**Exercise:**
Quote all of the data exactly as given. Skip every picture it contains.

**The data:**
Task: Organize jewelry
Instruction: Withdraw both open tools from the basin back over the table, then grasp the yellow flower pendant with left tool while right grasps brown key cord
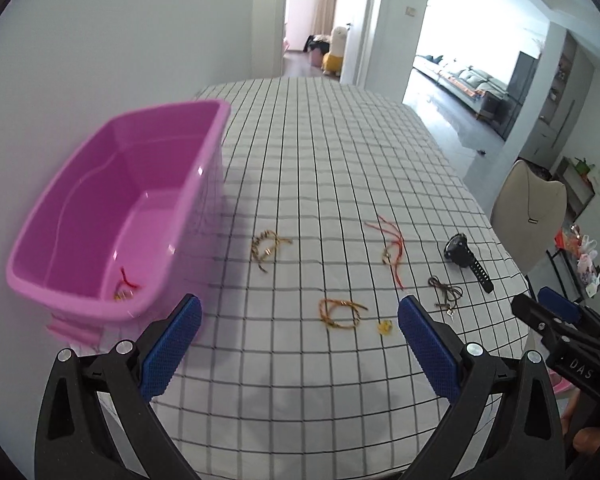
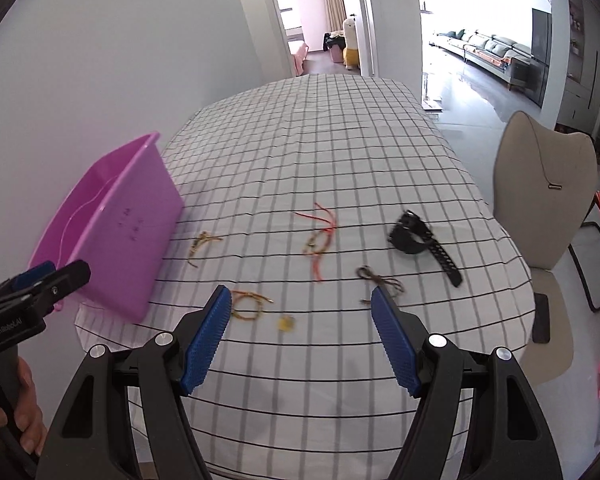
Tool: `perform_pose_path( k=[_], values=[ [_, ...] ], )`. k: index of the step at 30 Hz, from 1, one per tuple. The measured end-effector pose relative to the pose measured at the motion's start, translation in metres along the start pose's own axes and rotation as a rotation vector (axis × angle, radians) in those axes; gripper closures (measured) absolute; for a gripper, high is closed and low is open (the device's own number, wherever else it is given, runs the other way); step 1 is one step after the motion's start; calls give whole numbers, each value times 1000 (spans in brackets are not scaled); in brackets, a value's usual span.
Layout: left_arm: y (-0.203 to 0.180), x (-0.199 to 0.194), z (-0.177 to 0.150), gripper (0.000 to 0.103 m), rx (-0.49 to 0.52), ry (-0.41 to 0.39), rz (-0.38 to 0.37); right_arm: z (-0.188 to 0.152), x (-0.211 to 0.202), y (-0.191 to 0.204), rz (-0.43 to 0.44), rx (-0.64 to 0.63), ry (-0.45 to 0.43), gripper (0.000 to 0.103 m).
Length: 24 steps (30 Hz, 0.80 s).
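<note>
1. Left wrist view: the left gripper (image 1: 300, 322) hangs over the checked tablecloth (image 1: 340, 168) with its blue pads wide apart and nothing between them.
2. Just beyond the gap between the jaws lies an orange cord bracelet (image 1: 340, 313), with a small yellow charm (image 1: 386, 327) close to the right-hand pad.
3. Past the left-hand pad stands the pink bin (image 1: 112, 208); a red-and-gold piece (image 1: 125, 285) lies in its near corner.
4. Farther ahead lie a gold braided bracelet (image 1: 267, 249), a red string bracelet (image 1: 392, 250), a brown cord (image 1: 444, 290) and a black watch (image 1: 466, 260).
5. Right wrist view: the right gripper (image 2: 302, 306) also stands with jaws spread, empty.
6. The orange cord bracelet (image 2: 249, 307) sits just ahead of its left-hand pad, the yellow charm (image 2: 286, 323) between the jaws' tips, the brown cord (image 2: 380, 280) by the right-hand pad.
7. The black watch (image 2: 420, 242) lies beyond to the right; the pink bin (image 2: 112, 232) stands off to the left.
</note>
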<state>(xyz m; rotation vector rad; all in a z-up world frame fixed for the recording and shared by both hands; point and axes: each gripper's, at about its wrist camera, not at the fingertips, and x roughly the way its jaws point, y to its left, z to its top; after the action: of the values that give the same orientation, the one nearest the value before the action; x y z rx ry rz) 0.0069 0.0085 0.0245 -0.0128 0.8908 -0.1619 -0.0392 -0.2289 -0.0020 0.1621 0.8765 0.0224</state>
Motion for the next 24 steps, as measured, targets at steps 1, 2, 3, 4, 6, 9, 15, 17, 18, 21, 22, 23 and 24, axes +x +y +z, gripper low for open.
perform_pose_path(
  k=[1,2,3,4,6,9,15,17,18,21,22,23,24],
  values=[
    [-6,3,-3,6,-11,9,7,-1,1,-7,6,-7,7,34],
    [-11,6,-6,6,-22,14,19,-1,2,-11,13,-14,9,34],
    [-16,8,-9,6,-31,13,36,-2,4,-19,22,-27,12,34],
    [-20,9,-11,6,-38,15,60,-3,6,-26,28,-42,18,34],
    [-31,13,-18,6,-64,28,106,-2,12,-36,44,-63,34,34],
    [-45,21,-30,6,-107,42,140,-4,17,-48,85,-107,32,34],
    [-71,41,-58,6,-170,51,213,-12,43,-80,157,-160,70,34],
    [-77,49,-65,6,-184,49,225,-16,52,-88,168,-171,82,34],
    [-79,52,-67,6,-188,50,231,-17,57,-91,169,-173,88,34],
    [-86,73,-74,6,-203,52,238,-21,73,-99,180,-169,99,34],
    [-88,78,-75,6,-202,55,237,-22,77,-100,182,-169,100,34],
    [-90,86,-77,6,-201,60,237,-23,85,-102,182,-170,102,34],
    [-93,95,-79,6,-201,63,235,-24,91,-104,177,-172,99,34]
  ],
)
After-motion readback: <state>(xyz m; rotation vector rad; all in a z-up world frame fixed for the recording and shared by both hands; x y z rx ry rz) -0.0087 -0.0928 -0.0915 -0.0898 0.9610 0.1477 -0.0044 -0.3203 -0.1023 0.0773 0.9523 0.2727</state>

**Final answer:**
Task: Organize jewelry
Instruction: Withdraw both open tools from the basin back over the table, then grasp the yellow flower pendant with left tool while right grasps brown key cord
Tool: `perform_pose_path( k=[_], values=[ [_, ...] ], )`. k: index of the step at 30 Hz, from 1, one per tuple. The measured end-effector pose relative to the pose measured at the motion's start, translation in metres along the start pose's own axes and rotation as a rotation vector (axis × angle, radians) in those axes; gripper closures (measured) absolute; for a gripper, high is closed and low is open (the device's own number, wherever else it is given, runs the other way); step 1 is one step after the motion's start; calls give whole numbers, each value times 1000 (spans in brackets are not scaled); in brackets, a value's usual span.
Layout: left_arm: y (-0.203 to 0.180), x (-0.199 to 0.194), z (-0.177 to 0.150), gripper (0.000 to 0.103 m), rx (-0.49 to 0.52), ry (-0.41 to 0.39), rz (-0.38 to 0.37); right_arm: z (-0.188 to 0.152), x (-0.211 to 0.202), y (-0.191 to 0.204), rz (-0.43 to 0.44), rx (-0.64 to 0.63), ry (-0.45 to 0.43), gripper (0.000 to 0.103 m).
Length: 24 steps (30 Hz, 0.80 s).
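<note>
1. Left wrist view: the left gripper (image 1: 300, 322) hangs over the checked tablecloth (image 1: 340, 168) with its blue pads wide apart and nothing between them.
2. Just beyond the gap between the jaws lies an orange cord bracelet (image 1: 340, 313), with a small yellow charm (image 1: 386, 327) close to the right-hand pad.
3. Past the left-hand pad stands the pink bin (image 1: 112, 208); a red-and-gold piece (image 1: 125, 285) lies in its near corner.
4. Farther ahead lie a gold braided bracelet (image 1: 267, 249), a red string bracelet (image 1: 392, 250), a brown cord (image 1: 444, 290) and a black watch (image 1: 466, 260).
5. Right wrist view: the right gripper (image 2: 302, 306) also stands with jaws spread, empty.
6. The orange cord bracelet (image 2: 249, 307) sits just ahead of its left-hand pad, the yellow charm (image 2: 286, 323) between the jaws' tips, the brown cord (image 2: 380, 280) by the right-hand pad.
7. The black watch (image 2: 420, 242) lies beyond to the right; the pink bin (image 2: 112, 232) stands off to the left.
</note>
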<state>(xyz m; rotation vector rad; all in a z-up world frame fixed for the recording and shared by both hands; point and axes: each gripper's, at about its wrist camera, not at the fingertips, and x roughly the way its jaws point, y to its left, z to its top; after the action: of the values that give the same orientation, the one nearest the value before the action; x y z rx ry rz) 0.0069 0.0085 0.0245 -0.0128 0.8908 -0.1619 -0.0392 -0.2289 -0.0020 0.1621 0.8765 0.0224</state>
Motion for the next 24 steps, as measured, targets at steps 1, 2, 3, 4, 6, 9, 15, 17, 18, 21, 22, 23 and 24, axes +x +y +z, gripper low for open.
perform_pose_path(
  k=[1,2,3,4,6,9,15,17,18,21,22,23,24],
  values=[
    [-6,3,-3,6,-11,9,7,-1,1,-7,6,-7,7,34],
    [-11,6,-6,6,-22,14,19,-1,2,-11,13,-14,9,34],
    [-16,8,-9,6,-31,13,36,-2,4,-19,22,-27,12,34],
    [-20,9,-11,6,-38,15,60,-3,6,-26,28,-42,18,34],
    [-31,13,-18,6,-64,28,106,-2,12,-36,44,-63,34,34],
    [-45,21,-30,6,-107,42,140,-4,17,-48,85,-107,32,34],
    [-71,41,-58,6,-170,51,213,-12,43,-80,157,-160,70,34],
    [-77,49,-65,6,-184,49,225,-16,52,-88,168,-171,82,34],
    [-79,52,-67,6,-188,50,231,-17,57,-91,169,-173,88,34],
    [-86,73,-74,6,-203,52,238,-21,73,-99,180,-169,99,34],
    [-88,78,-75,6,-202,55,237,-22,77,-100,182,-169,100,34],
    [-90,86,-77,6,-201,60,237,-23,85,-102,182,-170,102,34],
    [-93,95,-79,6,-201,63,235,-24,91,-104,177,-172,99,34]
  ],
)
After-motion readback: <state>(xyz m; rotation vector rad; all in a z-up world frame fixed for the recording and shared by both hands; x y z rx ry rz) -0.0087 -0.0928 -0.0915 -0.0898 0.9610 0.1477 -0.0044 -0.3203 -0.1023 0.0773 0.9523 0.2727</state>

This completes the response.